= Task details =
Print, exactly as they appear in the listing below, the lines from the line with "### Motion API" to the line with "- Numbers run", with both end lines kept.

= Input =
+ + + + + + +

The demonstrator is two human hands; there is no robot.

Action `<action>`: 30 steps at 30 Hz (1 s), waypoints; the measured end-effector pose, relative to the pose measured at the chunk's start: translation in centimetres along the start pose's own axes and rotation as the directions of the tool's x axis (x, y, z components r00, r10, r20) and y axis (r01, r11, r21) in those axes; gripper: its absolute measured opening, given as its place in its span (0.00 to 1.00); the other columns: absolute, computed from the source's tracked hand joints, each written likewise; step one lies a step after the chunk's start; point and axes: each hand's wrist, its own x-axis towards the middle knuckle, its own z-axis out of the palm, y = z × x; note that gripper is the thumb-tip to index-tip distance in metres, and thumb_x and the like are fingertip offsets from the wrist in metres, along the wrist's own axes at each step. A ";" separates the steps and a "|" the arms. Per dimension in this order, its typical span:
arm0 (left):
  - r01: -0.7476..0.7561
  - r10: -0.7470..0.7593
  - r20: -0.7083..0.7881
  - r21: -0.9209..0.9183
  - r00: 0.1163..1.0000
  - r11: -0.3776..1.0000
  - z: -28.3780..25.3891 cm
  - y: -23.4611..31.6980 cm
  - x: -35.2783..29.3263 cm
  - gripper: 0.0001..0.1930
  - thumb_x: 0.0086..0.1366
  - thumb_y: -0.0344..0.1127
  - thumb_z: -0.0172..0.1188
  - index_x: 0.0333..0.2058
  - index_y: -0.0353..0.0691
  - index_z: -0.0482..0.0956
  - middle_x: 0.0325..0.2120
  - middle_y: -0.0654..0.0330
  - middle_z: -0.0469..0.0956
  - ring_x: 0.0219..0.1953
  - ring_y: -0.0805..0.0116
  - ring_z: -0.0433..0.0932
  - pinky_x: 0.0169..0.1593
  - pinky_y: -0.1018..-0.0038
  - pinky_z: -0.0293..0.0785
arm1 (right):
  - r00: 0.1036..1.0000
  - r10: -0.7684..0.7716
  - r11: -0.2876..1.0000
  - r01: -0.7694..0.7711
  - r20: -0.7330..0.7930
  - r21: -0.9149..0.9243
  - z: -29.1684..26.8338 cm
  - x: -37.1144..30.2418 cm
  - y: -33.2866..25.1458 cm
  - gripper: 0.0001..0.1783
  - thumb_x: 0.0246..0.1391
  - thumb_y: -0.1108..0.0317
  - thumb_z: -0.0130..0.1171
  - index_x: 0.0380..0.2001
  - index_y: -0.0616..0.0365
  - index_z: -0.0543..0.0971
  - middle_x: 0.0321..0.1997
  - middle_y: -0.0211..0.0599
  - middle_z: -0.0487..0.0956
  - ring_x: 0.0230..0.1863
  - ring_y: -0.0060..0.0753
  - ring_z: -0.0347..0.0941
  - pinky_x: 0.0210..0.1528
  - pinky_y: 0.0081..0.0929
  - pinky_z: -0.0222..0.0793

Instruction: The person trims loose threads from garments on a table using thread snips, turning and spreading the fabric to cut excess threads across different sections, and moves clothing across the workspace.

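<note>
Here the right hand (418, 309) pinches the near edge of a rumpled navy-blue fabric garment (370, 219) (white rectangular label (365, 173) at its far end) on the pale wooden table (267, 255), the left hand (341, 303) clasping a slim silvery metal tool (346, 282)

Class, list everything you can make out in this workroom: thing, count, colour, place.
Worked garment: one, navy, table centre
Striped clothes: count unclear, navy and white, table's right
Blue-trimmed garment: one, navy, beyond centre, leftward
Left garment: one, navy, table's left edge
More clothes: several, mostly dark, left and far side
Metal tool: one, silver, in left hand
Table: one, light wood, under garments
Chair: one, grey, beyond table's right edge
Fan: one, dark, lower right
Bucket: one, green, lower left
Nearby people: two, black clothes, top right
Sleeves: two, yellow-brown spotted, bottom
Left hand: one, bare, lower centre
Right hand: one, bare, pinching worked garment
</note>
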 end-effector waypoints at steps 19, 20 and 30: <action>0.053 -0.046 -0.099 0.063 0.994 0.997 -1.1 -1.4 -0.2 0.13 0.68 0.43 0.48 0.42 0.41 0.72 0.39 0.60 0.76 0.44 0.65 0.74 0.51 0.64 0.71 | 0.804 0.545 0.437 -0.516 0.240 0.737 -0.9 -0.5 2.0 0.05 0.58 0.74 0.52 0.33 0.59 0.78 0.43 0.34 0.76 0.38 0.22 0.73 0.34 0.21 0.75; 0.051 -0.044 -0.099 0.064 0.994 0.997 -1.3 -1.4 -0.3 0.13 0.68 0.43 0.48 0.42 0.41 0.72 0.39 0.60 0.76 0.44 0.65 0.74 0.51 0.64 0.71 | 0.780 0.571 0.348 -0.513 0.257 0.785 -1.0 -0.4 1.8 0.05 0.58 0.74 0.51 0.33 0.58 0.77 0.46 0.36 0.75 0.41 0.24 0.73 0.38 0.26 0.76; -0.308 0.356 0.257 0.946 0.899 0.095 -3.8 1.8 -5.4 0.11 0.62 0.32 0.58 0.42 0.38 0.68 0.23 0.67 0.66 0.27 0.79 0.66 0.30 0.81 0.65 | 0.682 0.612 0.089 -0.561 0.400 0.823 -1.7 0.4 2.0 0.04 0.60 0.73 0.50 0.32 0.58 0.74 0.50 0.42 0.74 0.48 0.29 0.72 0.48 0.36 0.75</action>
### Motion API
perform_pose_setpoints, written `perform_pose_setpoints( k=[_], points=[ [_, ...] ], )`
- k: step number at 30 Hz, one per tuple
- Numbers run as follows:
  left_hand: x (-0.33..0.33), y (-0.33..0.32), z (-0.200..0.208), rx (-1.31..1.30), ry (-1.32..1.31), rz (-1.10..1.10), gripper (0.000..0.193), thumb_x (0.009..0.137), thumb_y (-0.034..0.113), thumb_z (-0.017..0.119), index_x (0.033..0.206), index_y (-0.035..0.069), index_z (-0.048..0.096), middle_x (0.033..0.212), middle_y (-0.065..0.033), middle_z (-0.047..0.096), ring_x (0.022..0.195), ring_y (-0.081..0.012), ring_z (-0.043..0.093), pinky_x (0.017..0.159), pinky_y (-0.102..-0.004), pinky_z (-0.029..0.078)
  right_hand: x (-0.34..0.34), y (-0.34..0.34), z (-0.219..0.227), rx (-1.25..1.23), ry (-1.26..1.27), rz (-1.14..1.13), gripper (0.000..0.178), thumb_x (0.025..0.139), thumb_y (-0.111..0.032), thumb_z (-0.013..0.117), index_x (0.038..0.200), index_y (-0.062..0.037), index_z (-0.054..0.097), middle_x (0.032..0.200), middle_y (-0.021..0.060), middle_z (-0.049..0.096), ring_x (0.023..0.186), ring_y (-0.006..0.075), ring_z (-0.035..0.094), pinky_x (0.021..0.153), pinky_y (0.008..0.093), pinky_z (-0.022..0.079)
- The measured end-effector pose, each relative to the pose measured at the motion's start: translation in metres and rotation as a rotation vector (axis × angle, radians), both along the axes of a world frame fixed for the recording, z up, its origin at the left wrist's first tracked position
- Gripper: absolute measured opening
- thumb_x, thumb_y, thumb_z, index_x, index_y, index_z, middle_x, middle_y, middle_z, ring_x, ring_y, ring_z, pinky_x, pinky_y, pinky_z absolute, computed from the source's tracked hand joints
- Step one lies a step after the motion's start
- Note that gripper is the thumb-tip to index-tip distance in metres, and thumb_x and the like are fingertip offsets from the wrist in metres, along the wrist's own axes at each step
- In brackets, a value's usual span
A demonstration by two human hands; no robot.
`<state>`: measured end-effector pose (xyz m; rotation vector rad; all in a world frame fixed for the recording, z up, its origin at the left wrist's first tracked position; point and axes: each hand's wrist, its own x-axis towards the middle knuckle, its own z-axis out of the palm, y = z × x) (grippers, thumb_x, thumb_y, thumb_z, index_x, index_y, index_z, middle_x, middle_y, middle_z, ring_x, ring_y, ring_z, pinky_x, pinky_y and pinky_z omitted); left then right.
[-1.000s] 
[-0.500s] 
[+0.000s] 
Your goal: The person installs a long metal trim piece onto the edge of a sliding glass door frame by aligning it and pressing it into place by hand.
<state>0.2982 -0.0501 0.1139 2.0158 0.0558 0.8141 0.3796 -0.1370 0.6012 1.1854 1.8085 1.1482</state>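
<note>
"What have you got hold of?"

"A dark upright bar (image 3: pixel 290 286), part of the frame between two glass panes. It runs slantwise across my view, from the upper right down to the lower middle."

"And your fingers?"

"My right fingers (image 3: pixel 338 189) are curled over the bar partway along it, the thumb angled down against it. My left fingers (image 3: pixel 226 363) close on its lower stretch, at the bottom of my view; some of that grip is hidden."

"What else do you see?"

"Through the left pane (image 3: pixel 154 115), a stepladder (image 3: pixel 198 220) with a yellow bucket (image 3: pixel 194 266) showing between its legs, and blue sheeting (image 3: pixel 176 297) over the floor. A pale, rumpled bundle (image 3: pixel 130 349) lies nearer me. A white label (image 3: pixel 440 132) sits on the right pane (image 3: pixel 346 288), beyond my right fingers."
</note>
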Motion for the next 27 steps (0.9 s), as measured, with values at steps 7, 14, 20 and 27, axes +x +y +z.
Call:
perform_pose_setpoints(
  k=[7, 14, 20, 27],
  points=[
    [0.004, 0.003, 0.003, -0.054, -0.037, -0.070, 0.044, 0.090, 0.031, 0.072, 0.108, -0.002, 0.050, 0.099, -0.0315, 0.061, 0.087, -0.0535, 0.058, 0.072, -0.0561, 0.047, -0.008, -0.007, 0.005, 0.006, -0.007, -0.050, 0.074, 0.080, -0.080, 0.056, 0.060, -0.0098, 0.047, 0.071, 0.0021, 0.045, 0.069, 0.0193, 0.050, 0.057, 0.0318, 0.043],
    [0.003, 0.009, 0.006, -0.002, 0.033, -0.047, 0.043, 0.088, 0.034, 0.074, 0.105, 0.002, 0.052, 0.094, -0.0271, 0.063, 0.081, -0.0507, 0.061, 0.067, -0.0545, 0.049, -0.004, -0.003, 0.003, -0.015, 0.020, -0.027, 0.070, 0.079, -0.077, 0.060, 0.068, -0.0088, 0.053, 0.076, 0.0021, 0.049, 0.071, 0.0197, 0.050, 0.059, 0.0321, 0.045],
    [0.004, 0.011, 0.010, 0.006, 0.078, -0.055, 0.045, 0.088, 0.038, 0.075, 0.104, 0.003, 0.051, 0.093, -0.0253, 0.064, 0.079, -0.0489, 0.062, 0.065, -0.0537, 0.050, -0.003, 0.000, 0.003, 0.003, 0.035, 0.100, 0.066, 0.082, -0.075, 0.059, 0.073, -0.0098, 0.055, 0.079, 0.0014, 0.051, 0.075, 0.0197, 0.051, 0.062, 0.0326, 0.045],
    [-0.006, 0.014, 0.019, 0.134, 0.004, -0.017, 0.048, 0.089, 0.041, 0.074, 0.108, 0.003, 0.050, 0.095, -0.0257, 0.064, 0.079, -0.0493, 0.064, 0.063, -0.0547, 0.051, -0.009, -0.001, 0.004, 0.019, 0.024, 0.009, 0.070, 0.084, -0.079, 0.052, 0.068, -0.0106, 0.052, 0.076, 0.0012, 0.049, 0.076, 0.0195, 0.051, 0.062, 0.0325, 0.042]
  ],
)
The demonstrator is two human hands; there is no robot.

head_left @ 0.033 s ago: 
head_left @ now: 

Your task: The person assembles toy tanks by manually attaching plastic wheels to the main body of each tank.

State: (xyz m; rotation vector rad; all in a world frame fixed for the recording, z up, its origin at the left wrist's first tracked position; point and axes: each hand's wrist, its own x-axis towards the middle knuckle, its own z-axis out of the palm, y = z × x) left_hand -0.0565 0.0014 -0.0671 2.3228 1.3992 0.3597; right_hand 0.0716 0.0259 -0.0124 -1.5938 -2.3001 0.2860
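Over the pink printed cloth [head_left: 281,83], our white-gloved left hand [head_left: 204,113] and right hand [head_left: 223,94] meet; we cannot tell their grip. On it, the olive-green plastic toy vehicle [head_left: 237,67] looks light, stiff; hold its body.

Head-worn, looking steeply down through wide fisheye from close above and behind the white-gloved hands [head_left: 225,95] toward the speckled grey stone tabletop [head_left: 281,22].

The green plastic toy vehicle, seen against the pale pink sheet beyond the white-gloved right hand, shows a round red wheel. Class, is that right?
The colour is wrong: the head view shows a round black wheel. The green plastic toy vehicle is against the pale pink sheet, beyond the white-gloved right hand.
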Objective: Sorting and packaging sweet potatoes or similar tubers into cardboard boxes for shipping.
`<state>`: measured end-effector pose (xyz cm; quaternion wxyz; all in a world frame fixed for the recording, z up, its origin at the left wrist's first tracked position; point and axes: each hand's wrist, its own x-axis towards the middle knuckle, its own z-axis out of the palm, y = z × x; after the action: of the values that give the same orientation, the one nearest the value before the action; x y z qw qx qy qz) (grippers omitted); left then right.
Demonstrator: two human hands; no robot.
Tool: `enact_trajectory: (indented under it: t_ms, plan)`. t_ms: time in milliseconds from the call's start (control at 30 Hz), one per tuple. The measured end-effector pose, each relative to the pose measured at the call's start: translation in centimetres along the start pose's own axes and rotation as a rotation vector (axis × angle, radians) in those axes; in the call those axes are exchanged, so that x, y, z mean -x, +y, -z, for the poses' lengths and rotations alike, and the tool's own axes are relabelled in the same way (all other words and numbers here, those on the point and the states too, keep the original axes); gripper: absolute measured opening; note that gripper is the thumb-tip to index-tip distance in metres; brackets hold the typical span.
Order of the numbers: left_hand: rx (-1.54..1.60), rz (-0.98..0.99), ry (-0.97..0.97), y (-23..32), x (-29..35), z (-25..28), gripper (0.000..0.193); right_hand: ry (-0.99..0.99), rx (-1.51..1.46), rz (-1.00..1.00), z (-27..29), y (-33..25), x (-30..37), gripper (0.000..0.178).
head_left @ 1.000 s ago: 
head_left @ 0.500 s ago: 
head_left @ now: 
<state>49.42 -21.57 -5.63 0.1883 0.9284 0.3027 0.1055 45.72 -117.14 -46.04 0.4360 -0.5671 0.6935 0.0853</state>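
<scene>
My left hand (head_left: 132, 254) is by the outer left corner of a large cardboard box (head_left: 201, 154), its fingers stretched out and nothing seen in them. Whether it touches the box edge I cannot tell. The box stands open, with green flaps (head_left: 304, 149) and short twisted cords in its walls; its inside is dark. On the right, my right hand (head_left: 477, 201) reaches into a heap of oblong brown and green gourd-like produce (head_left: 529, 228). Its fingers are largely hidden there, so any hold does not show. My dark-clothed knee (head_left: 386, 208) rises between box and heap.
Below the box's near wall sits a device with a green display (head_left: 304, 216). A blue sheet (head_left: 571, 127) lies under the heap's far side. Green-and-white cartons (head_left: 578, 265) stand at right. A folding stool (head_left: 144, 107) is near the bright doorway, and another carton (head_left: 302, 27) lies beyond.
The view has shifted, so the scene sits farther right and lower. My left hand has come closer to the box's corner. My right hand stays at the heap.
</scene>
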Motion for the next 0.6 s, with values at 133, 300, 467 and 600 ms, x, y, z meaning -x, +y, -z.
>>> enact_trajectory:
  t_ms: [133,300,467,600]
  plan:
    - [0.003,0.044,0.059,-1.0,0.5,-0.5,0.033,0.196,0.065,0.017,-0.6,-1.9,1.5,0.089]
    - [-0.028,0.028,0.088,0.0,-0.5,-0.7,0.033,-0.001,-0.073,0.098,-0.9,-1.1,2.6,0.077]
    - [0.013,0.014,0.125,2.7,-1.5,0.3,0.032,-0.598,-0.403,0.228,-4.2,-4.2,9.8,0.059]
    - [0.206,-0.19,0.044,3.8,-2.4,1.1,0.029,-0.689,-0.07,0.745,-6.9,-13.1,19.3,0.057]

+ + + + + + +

= Exercise solution =
### Motion API
perform_pose_setpoints, written `perform_pose_setpoints( k=[_], points=[ [_, ...] ], )`
- k: step number at 30 Hz, one per tuple
- Numbers run as follows:

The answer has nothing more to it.